As we have seen so far, we can create a fully functional chatbot through conditions in which it is not necessary to incorporate Artificial Intelligence: if the answer is equal to, if the user’s answer contains, if a global variable starts with…
It’s time to see how Artificial Intelligence works inside our chatbot. The system used is NLP (Natural Language Processing), and its function is to try to understand the meaning of a text. In order to understand a sentence, it is necessary that we have previously trained Artificial Intelligence.
Intents
Intents are the different expressions by which a human being can refer to the same action.
That is to say, a person, in order to ask about a state of mind, can do it in many different ways: How are you? How are you? How are you feeling? All of them are phrases that we would use as an example to train our chatbot in an intent that we could call: “Question_animal_status”.
For the Artificial Intelligence engine to work, it is necessary to write at least two intents, with 8 example phrases each.

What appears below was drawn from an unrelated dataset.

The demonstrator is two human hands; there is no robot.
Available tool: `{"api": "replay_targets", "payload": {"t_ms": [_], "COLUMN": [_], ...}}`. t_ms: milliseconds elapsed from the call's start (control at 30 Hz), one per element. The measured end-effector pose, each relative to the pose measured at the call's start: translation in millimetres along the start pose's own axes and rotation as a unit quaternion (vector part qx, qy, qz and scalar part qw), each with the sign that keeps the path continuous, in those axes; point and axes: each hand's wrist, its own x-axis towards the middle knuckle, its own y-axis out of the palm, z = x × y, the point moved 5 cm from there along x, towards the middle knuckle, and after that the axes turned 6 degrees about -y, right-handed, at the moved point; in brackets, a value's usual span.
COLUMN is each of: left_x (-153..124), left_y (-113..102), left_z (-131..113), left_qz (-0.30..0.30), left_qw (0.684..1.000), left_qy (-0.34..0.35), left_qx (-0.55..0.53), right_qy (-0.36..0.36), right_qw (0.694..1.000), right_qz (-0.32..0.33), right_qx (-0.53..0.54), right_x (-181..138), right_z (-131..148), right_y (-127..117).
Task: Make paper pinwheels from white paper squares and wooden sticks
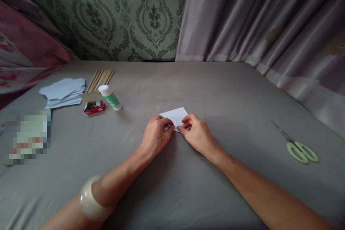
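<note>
Both forearms are reaching forward over the grey sheet [215,90] from its near edge, converging toward the middle. The left hand [156,137] is lying knuckles up, wrist slightly bent, with its fingers [167,125] curling inward and pressing on the near left part of a small white paper [176,115]. A pale bangle [90,201] is sitting on the left forearm. The right hand [196,133] is also lying palm down, its fingers [185,120] pinching narrowly at the paper's near right edge; thumb and forefinger are closing on the sheet. The paper is lying flat on the bed at about the centre, its far corner pointing away toward the wall.

To the right of the hands a wide stretch of bare sheet is running out to the green-handled scissors [299,149], which are lying well apart near the right edge. Toward the far left corner, a glue stick [110,97] is lying tilted just beside a small red box [93,107], with a bundle of wooden sticks [100,79] and a stack of white papers [63,92] beyond. The space between those things and the left hand is open.
</note>
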Motion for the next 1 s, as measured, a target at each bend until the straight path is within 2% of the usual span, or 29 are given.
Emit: {"api": "replay_targets", "payload": {"t_ms": [333,833,1000], "left_x": [-5.1,-7.3,-8.1], "left_y": [4.6,5.2,4.8], "left_z": [-5.7,-13.3,-15.7], "left_qz": [-0.002,0.028,0.019], "left_qw": [0.990,0.975,0.957], "left_qy": [0.087,0.088,0.131], "left_qx": [0.108,0.202,0.258], "right_qy": [0.018,0.014,0.006], "right_qw": [1.000,1.000,1.000], "right_qz": [0.008,0.005,0.001], "right_qx": [-0.002,0.001,-0.005], "right_x": [1.7,2.6,1.7], "right_z": [-0.5,-2.0,-1.0], "right_y": [1.4,1.9,1.1]}}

Although we recommend to create a higher number to improve your intelligence.
Once we have created the different intents, we must click on “Train the bot now” to start the training. Don’t worry, it will only take a few seconds.
If we want to check how Artificial Intelligence is working, you will see, in the “Intelligence” tab of our bot, you will see a tab called “Testing“.

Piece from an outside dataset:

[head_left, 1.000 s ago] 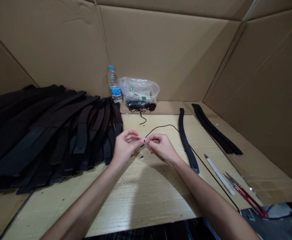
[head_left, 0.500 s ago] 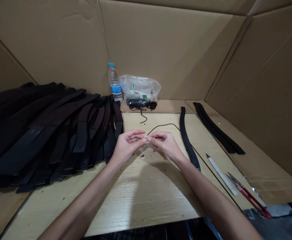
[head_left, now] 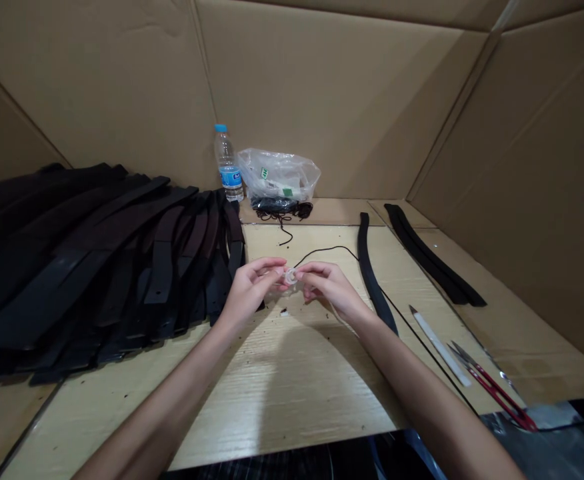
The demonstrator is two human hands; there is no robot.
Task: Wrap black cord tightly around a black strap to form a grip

In “Testing” you will be able to write the example phrases to check the level of precision with which your bot is working. The more intents you have, the lower the accuracy, as the weights are distributed among more options.
Once you see how accurately your bot is working, you can create “global connections” in your interactions (preferably subchats).
By default, for an interaction to be activated by detecting an intent, it must be more than 50% accurate. If in the “Testing” part you notice that because you have a high number of intents, the precisions are lower, you will be able to select the “Activate precision” option. You will find this option inside the connection, and you will be able to choose the minimum precision that must be met for that interaction to be activated.
I’ll give you an example of what the intents part looks like.
Entities
We use them to disambiguate a dialogue. It is possible that the same intention has a different meaning and we use the entities to know the correct sense of prayer.
Let’s look at an example:
Intent: drinking
Example sentence 1: I would like to drink a juice
Example sentence 2: I would like to drink a soda
If we select soft drink and juice as entities we can disambiguate the meaning of the phrase, and guide you through different dialogues.
This is why entities are used, which are a limited subset of options that can be identified by the service, disambiguing the intent.
Within the platform we will be able to create and classify these entities in two ways:
From the intent created: clicking and selecting a word you can create the entity and indicating its name.
Within the tab “Intelligence” you will find in the left side menu the “Entities”, where you will be able to create them directly.